Records from a data source:
..........
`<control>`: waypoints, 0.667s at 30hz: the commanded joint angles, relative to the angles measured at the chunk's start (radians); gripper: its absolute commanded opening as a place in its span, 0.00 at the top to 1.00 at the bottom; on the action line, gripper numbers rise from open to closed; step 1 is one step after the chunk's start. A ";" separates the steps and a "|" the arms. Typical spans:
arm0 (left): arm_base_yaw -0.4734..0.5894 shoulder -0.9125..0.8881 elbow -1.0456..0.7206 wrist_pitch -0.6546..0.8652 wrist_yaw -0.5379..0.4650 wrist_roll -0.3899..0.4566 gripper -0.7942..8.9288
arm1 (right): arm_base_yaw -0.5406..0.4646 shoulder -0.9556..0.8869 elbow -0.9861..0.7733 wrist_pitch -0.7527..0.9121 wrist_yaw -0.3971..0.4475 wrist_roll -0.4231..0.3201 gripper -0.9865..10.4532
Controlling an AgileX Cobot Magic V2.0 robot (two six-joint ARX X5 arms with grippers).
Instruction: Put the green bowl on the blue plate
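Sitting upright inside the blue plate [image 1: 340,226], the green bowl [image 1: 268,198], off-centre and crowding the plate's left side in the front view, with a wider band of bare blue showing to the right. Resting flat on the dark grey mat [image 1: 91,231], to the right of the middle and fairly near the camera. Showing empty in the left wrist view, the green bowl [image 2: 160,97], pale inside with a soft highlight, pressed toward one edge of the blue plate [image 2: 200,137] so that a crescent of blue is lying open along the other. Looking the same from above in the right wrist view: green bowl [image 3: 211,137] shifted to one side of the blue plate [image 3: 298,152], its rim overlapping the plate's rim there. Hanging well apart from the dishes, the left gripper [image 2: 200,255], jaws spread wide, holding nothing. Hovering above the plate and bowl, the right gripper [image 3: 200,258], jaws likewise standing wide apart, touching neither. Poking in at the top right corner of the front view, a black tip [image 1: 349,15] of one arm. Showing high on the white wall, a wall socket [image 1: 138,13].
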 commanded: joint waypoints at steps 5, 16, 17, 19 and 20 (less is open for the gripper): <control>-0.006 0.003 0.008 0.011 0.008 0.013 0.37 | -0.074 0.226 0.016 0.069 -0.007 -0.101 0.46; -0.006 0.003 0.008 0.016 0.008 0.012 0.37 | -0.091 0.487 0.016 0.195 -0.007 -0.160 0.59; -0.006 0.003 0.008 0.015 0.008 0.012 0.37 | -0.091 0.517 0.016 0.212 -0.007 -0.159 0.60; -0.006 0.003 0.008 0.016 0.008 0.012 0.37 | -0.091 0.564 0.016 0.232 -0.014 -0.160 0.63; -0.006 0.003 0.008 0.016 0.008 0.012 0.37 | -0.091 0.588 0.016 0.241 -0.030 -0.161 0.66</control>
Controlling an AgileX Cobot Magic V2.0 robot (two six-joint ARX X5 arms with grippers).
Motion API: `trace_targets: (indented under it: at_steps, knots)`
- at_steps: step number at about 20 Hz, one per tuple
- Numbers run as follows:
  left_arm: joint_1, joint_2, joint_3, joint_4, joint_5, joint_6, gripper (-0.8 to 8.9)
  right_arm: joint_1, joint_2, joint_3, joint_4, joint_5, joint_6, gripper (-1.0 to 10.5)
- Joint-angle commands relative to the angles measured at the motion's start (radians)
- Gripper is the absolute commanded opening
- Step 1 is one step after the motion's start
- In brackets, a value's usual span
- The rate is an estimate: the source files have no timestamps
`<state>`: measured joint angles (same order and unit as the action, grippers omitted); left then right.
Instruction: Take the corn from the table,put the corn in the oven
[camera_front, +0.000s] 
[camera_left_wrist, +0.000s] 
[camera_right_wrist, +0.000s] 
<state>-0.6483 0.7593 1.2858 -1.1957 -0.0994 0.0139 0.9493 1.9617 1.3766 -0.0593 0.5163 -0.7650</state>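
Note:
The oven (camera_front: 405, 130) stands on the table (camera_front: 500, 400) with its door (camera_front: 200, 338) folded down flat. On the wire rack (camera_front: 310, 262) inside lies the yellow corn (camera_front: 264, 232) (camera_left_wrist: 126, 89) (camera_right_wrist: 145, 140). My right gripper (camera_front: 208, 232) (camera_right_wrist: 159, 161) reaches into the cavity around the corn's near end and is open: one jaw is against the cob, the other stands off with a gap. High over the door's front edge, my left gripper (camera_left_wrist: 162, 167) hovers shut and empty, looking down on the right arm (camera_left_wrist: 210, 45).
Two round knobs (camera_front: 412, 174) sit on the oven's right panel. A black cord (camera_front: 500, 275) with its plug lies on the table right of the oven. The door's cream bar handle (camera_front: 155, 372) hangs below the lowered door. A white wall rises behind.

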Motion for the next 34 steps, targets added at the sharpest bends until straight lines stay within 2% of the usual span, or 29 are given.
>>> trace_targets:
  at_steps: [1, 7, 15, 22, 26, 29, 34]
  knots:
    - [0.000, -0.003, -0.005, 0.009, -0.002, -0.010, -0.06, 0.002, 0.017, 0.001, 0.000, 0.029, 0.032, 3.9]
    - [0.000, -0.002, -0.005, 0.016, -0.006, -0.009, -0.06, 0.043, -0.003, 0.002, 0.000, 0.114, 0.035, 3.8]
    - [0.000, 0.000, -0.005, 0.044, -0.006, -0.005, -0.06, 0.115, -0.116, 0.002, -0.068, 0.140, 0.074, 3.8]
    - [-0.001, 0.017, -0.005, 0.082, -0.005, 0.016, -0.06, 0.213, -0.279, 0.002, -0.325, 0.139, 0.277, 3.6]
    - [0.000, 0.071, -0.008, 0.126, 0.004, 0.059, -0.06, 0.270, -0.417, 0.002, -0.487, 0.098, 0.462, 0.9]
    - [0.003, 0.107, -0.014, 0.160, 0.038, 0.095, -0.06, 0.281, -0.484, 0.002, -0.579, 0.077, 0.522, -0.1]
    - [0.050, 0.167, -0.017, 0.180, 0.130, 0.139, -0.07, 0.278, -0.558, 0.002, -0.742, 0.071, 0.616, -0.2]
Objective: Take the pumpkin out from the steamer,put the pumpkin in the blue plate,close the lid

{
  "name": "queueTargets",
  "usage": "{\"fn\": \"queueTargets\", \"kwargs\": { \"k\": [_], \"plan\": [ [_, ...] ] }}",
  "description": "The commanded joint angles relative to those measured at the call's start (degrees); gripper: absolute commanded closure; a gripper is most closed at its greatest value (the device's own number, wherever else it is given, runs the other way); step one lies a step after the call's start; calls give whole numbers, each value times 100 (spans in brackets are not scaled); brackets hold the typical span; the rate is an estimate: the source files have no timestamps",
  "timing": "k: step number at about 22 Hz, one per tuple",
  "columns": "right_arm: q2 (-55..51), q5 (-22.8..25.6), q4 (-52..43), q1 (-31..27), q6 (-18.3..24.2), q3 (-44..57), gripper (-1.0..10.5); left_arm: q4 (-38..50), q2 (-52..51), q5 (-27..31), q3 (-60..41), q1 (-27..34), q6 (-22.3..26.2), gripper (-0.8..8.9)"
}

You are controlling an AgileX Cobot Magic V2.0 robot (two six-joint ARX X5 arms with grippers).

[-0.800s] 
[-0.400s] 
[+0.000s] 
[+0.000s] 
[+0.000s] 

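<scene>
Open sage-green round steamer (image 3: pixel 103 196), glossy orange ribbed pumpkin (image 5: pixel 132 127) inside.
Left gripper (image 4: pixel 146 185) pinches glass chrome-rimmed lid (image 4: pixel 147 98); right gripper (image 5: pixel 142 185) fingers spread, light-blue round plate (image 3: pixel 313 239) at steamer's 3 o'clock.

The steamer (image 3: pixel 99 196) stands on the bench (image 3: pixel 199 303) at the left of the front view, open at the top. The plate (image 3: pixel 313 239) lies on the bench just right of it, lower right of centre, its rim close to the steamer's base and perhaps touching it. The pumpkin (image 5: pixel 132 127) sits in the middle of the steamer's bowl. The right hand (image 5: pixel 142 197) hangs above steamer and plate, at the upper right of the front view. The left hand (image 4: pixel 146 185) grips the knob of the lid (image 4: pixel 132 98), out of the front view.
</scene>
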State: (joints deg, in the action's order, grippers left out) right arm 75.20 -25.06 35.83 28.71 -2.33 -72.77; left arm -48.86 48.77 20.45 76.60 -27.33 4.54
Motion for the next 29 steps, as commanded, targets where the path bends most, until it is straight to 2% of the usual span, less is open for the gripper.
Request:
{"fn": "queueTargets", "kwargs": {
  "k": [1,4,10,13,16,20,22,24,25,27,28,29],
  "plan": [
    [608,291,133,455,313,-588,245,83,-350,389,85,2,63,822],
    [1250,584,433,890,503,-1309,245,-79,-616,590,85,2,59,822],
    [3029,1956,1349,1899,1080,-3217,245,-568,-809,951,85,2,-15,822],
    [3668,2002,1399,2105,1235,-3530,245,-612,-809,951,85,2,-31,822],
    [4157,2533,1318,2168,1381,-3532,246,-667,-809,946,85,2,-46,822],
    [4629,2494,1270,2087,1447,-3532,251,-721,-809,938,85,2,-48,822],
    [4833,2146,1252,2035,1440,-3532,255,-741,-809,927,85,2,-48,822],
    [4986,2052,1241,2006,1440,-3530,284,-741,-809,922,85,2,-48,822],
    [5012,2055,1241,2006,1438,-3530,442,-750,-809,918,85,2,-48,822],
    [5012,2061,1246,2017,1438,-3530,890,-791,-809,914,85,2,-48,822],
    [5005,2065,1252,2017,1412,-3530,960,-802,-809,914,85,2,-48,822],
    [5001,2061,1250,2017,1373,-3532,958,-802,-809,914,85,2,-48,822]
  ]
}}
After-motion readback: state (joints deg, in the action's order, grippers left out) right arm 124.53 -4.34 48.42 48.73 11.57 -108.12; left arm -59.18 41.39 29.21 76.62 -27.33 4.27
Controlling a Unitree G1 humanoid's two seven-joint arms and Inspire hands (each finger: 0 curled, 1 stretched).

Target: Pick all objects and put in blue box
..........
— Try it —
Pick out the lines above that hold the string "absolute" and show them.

— Answer —
`<control>`: waypoints, 0.667s at 30hz: the commanded joint angles, relative to the angles measured at the chunk's start (radians); gripper: its absolute commanded opening as a place in its span, 0.00 at the top to 1.00 at the bottom; on the action line, gripper numbers rise from open to closed; step 1 is one step after the chunk's start. A ";" separates the steps and a "|" the arms. Typical spans:
- Gripper is the absolute commanded opening
  "description": "The commanded joint angles relative to those measured at the call's start (degrees); gripper: absolute commanded closure; a gripper is most closed at its greatest value (the device's own number, wherever else it is given, runs the other way); step one lies a step after the call's start; calls give whole numbers, each value times 100 (spans in brackets are not scaled); brackets hold the typical span; the rate is an estimate: the source files have no timestamps",

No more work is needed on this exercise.